TRY IT
Each line below should be written out again exactly.

MATERIAL PROVIDED
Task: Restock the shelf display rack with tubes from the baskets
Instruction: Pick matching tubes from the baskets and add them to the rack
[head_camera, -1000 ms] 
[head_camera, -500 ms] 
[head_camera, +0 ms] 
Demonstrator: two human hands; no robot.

ANSWER BOX
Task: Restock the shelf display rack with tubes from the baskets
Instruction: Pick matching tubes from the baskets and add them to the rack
[head_camera, -1000 ms] 
[head_camera, -500 ms] 
[head_camera, +0 ms] 
Demonstrator: two human hands; no robot.

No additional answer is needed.